**WORK TO COMPLETE:** Find how many lines of the records hold the string "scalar" and reply with only that total.

=== DATA PROVIDED ===

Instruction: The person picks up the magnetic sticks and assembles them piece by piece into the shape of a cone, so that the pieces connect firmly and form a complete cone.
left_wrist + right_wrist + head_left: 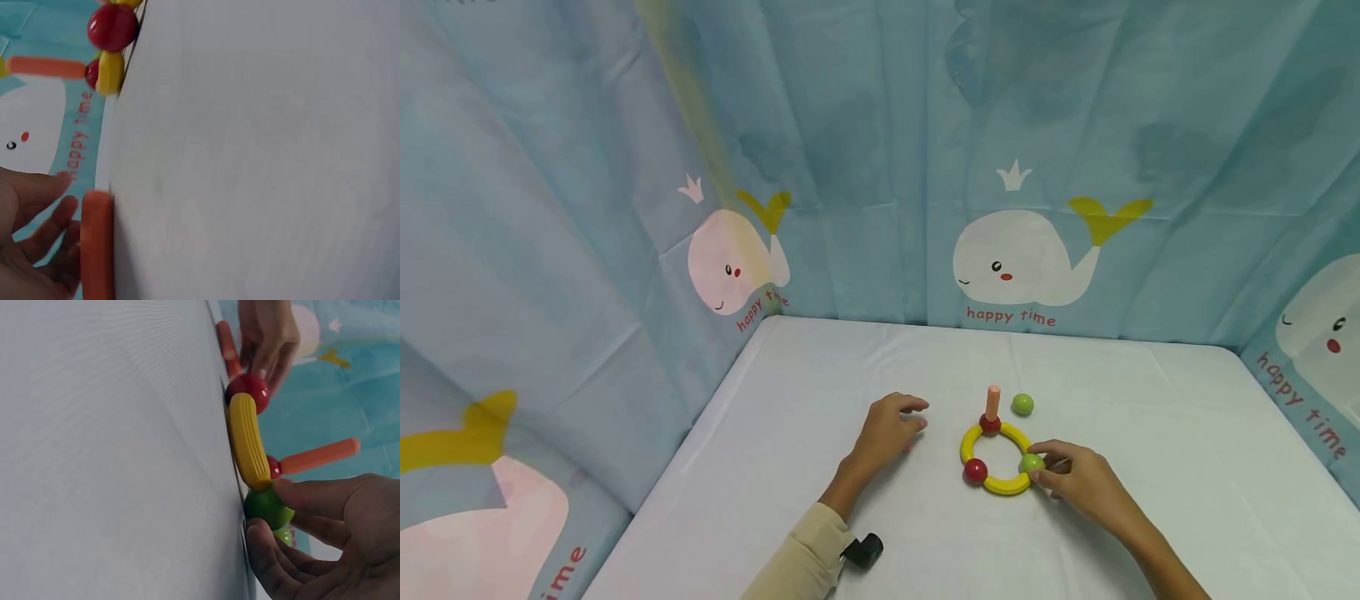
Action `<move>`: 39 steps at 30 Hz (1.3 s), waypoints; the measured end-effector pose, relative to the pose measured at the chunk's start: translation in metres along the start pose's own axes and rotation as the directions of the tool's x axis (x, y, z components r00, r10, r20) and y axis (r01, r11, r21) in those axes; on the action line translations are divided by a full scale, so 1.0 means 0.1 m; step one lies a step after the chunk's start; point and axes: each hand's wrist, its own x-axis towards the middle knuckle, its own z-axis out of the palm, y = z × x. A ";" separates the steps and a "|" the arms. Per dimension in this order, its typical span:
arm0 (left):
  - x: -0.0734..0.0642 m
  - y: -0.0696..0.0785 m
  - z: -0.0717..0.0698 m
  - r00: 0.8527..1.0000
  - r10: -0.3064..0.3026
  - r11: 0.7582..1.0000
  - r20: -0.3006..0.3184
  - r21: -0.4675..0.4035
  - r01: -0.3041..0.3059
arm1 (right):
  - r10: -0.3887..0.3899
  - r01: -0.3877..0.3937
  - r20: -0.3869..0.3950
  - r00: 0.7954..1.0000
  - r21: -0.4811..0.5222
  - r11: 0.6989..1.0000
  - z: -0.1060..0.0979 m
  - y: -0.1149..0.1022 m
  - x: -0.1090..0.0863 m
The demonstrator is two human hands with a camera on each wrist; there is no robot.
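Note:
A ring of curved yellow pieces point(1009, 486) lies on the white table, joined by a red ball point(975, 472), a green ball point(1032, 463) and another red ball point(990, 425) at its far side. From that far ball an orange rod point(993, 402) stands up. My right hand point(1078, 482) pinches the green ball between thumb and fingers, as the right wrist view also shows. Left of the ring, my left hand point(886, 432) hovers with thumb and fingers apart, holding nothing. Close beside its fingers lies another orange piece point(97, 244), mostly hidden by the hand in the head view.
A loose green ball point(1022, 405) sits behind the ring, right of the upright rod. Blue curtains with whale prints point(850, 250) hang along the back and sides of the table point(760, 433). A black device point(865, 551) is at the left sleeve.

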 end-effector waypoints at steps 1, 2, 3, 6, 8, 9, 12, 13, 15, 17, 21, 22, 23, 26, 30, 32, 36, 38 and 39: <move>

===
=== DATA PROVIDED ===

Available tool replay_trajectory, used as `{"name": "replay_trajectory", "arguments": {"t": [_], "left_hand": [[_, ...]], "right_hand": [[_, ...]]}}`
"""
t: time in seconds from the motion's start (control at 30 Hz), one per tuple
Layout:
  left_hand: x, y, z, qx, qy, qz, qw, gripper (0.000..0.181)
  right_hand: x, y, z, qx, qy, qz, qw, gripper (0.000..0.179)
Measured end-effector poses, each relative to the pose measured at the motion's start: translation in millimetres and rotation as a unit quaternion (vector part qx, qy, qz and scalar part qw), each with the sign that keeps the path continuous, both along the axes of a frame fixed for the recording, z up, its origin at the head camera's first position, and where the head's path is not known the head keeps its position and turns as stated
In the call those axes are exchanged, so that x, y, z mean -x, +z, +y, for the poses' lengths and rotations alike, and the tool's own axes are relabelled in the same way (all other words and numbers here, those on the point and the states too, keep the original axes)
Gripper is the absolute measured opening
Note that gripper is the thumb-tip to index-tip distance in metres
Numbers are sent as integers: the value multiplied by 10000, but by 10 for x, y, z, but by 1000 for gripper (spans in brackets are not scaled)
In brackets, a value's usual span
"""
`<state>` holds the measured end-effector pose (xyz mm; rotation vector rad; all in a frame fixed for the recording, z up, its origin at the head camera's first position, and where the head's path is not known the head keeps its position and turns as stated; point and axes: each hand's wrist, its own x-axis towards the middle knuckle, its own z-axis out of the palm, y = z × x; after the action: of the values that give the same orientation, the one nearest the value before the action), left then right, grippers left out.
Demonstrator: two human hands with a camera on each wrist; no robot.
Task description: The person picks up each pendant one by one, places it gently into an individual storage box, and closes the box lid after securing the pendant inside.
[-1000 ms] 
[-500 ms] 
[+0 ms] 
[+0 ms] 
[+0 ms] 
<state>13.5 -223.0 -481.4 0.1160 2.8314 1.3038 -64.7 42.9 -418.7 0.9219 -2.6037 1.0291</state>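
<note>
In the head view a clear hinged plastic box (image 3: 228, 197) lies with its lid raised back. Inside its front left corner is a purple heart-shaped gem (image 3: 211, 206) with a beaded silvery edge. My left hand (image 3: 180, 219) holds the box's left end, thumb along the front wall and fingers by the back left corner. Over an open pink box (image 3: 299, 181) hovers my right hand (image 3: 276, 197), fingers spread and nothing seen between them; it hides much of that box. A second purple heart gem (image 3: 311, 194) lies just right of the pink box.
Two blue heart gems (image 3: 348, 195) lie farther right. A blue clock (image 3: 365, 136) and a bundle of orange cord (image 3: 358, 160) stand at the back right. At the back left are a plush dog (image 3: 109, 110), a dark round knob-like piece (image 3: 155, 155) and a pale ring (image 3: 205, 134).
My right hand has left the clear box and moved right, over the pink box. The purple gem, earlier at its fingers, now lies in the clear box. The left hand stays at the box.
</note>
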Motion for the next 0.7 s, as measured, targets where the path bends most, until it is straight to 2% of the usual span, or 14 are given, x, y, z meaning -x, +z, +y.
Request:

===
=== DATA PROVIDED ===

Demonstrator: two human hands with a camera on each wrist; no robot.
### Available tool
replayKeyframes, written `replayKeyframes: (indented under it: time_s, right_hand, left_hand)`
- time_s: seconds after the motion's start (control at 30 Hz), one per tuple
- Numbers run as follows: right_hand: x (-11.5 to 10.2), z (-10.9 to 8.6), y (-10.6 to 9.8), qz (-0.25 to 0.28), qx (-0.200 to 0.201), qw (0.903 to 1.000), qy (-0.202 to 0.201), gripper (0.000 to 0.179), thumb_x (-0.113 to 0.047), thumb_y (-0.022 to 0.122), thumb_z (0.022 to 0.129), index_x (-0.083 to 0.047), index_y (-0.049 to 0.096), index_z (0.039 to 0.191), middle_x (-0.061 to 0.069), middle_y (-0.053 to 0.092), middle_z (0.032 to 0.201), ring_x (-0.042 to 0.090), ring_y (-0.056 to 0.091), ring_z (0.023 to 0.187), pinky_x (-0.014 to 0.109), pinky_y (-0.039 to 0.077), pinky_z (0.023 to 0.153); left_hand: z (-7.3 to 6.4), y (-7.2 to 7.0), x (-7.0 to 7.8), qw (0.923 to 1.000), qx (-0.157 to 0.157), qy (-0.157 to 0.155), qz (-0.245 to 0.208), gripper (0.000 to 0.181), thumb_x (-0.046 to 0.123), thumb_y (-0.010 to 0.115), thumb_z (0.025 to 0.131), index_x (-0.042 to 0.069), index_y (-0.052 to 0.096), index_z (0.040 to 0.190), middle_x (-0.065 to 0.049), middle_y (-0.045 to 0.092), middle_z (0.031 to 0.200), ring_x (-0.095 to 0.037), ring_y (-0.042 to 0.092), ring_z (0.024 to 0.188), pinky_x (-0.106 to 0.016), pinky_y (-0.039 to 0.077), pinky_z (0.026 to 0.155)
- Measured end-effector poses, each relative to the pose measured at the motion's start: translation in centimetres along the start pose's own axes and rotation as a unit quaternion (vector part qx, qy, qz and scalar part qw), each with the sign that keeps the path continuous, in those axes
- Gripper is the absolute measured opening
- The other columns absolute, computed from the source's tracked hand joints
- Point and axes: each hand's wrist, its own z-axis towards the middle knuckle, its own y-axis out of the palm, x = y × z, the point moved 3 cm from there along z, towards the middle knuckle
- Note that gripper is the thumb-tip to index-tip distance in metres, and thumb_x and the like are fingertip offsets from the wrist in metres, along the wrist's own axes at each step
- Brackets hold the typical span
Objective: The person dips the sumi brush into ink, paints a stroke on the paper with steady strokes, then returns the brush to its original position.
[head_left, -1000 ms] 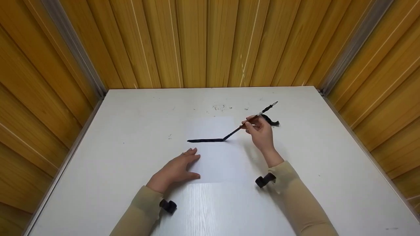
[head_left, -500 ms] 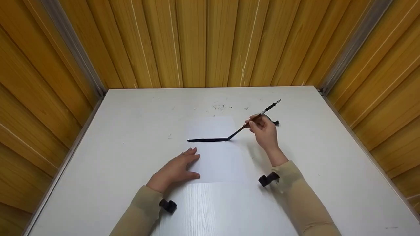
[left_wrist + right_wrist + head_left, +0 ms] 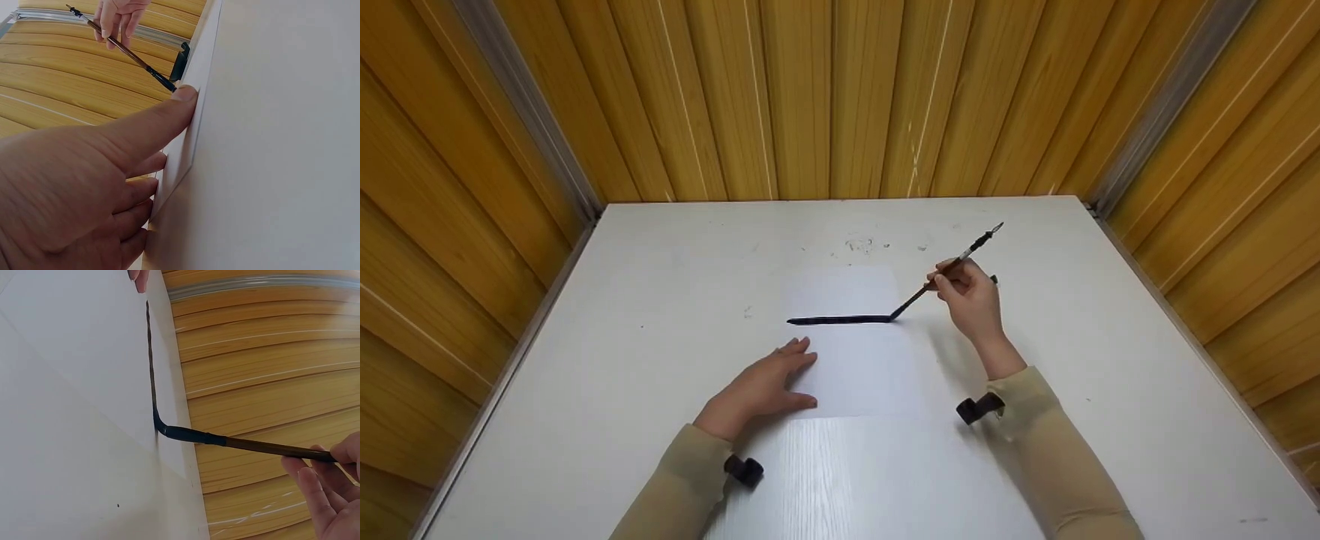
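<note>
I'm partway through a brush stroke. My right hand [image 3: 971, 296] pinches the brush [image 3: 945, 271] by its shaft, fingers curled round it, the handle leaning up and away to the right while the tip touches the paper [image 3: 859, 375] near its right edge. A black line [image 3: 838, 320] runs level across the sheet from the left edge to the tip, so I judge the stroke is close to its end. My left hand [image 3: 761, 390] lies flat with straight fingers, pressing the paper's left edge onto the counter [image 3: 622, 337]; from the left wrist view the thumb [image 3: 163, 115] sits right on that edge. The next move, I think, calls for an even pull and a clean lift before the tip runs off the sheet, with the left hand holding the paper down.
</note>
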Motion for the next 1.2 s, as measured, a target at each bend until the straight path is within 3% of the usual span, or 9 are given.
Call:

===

**ANSWER FOR THIS EXERCISE:** 2